“Respectfully, we submit that we should look to our own Honor Code for a tradition that combines both the academic and the ecclesiastical. In its essence, we do not condone perverse behavior. We want to be clear that we have stood, and always will stand, against sexual harassment of women or men. At the same time, we do not believe it is our place to condemn the individual. In fact, we think there is grave danger were we to go down that path. We impose a penalty where appropriate, but we also offer forgiveness. That said, it would be easy to condemn Mr. Rose and rescind the honorary degree. It is harder not to do so. The opportunity to forgive should always be taken. Condemnation has no place here.” – Board of Regents, February 15, 2018
The Honor Council wishes to separate from the association made between the Honor Code and sexual misconduct and express its concerns with the reference to the Honor Code.
Most principally, the Honor Code is an effort to create a system that expects responsibility and integrity. After all, “no code can adequately define honor. Honor is an ideal and an obligation. It exists in the human spirit and it lives in the relations between human beings. One can know honor without defining it.” (The Honor System). Our community has for more than a century considered honor principally and most basically on the prohibition of lying, cheating, stealing. However, the ideal of honor extends much further and intimately than any code or Honor Council could represent.
First, the Honor Code has never and will never handle matters regarding sexual assault. Councils over the last years have struggled immensely with overcoming the misunderstanding that sexual misconduct is handled under the Code. The Code states that an honorable person does not lie, cheat, or steal. However, it implicitly demands from signers and upholders to live a life of honor and integrity.
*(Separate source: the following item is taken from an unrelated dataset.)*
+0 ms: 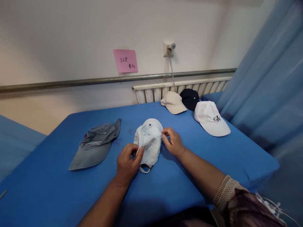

Secondly, in reference to the association with the Honor Code and ‘condemnation,’ while the Council does not ‘condemn’ those found to have violated the Code, there are repercussions for violating the Code. A student must ordinarily spend two semesters away from the community. Such suspension is a penance that must be completed in order to return to Sewanee. When students come before the Council remorseful for their actions committed (among other things) we cannot simply dismiss the case- we can lower the suspension to a semester. Violating the Honor Code has consequences. The Code requires suspension, not expulsion, on the premise that honor, while once lost, can be earned back. When a student returns to the mountain, honor is then restored. While no Code can adequately define honor, there is no mention of the concept of forgiveness.
The Honor Code as a document has no place in this discussion; however, the sense of integrity that the Code demands certainly does. In regards to Charlie Rose, the opinion of this community, which the century-old student-run Honor Council represents, holds that Mr. Rose’s actions offend the values on which Sewanee is founded. Honor is a principal part of the type of degree that Mr. Rose received, and therefore honor and its role in this community is a fundamental part of the issue at hand.
We, the Honor Council, strongly urge that discussion regarding Charlie Rose’s degree be opened to the general community through thoughtful conversation. Only through honest and respectful dialogue can a true decision be made. The conversation must go beyond simply revoking or not revoking the degree. We all must consider the methods we apply, as a community bound by honor, in situations that we believe violate the likewise intangible feeling that imbues our home.
Respectfully,
Margaret Dupree, Chair, ’19
Miguel Portillo, Vice-Chair, ’19
Elizabeth Parrish, Secretary, ’19
Wright Griffith, ’18
Anna Hunley, ’18
Julie Laurenzo, ’18
Monica Bueso, ’18
David Johnson, ’19
Tillman James, ’20
Sofia Olencheck, ’20
Abigail Schipps, ’20
Alexa Fults, ’21
“I come back to the mountain often and see, with a pang, however different it may be to me, it is no different… Then with humility I try to blend and merge the past and the present, to reach the unchanging essence.”
William Alexander Percy,
Lanterns on the Levee
What Percy described as “the unchanging essence” of the mountain, is what I believe the signatories from the current members of the Honor Council are calling the “intangible feeling that imbues our home.”
Once again I suggest that Spirit Empowered Sewaneans are those who realize that the Sewanee Spirit they experienced as a student on The Domain is more than grain punch…and that He abides there to be experienced again. Jesus Christ’s presence is the “unchanging essence” of the mountain.